It will be noted that this sulfur-based crosslinking system comprises in a known manner, in addition to sulfur, all or some of the usual vulcanization accelerators and activators.

As ethylene-alpha-olefin copolymers for olefinic rubbers, mention may be made generally of those derived from ethylene and an alpha-olefin containing from 3 to 20 carbon atoms and preferably from 3 to 12 carbon atoms, such as propylene, 1-butene, 1-pentene, 1-hexene, 4-methylpentene, 1-heptene, 1-octene, 1-nonene, 1-decene, 1-undecene and 1-dodecene.

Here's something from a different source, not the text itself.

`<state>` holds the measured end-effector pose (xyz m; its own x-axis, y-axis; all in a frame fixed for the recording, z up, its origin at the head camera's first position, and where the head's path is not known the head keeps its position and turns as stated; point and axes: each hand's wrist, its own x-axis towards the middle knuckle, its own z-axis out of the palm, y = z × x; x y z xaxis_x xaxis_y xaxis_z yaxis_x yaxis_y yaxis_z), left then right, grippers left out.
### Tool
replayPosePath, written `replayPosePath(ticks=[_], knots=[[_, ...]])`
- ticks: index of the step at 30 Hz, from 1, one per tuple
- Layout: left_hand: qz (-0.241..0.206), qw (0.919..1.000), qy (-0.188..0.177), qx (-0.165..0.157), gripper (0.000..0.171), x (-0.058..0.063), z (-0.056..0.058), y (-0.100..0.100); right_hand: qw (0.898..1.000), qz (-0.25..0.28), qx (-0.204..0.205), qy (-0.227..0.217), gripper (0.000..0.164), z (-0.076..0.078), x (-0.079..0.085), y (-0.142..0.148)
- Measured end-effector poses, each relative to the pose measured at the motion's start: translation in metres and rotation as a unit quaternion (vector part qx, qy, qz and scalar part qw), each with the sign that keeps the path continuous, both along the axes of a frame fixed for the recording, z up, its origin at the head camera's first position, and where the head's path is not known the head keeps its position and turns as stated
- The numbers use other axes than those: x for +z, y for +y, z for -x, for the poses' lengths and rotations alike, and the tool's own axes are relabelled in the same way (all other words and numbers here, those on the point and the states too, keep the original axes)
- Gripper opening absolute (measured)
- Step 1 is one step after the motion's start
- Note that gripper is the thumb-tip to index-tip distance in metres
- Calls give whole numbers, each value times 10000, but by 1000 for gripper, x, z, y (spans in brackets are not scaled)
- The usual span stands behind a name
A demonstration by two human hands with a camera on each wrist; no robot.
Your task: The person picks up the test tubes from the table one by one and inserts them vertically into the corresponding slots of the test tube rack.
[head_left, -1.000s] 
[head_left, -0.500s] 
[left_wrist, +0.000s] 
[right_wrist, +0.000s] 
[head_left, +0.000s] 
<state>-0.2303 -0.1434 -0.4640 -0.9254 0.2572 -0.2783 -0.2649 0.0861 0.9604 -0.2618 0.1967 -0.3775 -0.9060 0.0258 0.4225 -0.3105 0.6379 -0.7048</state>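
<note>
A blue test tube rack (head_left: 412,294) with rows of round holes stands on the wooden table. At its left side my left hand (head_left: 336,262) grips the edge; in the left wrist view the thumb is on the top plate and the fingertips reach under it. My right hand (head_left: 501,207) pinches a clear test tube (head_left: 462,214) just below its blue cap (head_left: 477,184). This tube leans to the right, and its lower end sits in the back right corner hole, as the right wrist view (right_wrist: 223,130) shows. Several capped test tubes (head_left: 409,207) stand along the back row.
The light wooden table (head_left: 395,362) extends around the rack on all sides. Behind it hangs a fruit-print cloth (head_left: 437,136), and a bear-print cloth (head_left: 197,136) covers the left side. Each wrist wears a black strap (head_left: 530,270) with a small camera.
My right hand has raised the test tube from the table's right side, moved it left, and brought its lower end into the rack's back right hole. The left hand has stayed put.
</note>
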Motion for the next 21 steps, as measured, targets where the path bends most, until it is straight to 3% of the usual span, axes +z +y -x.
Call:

Alpha-olefins chosen from propylene, 1-butene, 1-hexene, 4-methyl-1-pentene and 1-octene are preferred.

As copolymers of isoprene and butadiene for diene rubbers, mention may be made, for example, of isoprene-butadiene copolymers (BIR), copolymers of isoprene and/or butadiene with a vinylaromatic comonomer such as styrene (SIR, SBR, SBIR).

According to one example of this first embodiment of the invention, said at least one elastomer is an EPDM with a mass content of units derived from ethylene of between 15% and 80%, and said thermoplastic polymer phase comprises at least one “aliphatic” polyolefin chosen from ethylene homopolymers, propylene homopolymers and polypropylene-ethylene-diene terpolymers with a mass content of units derived from ethylene of between 1% and 15%.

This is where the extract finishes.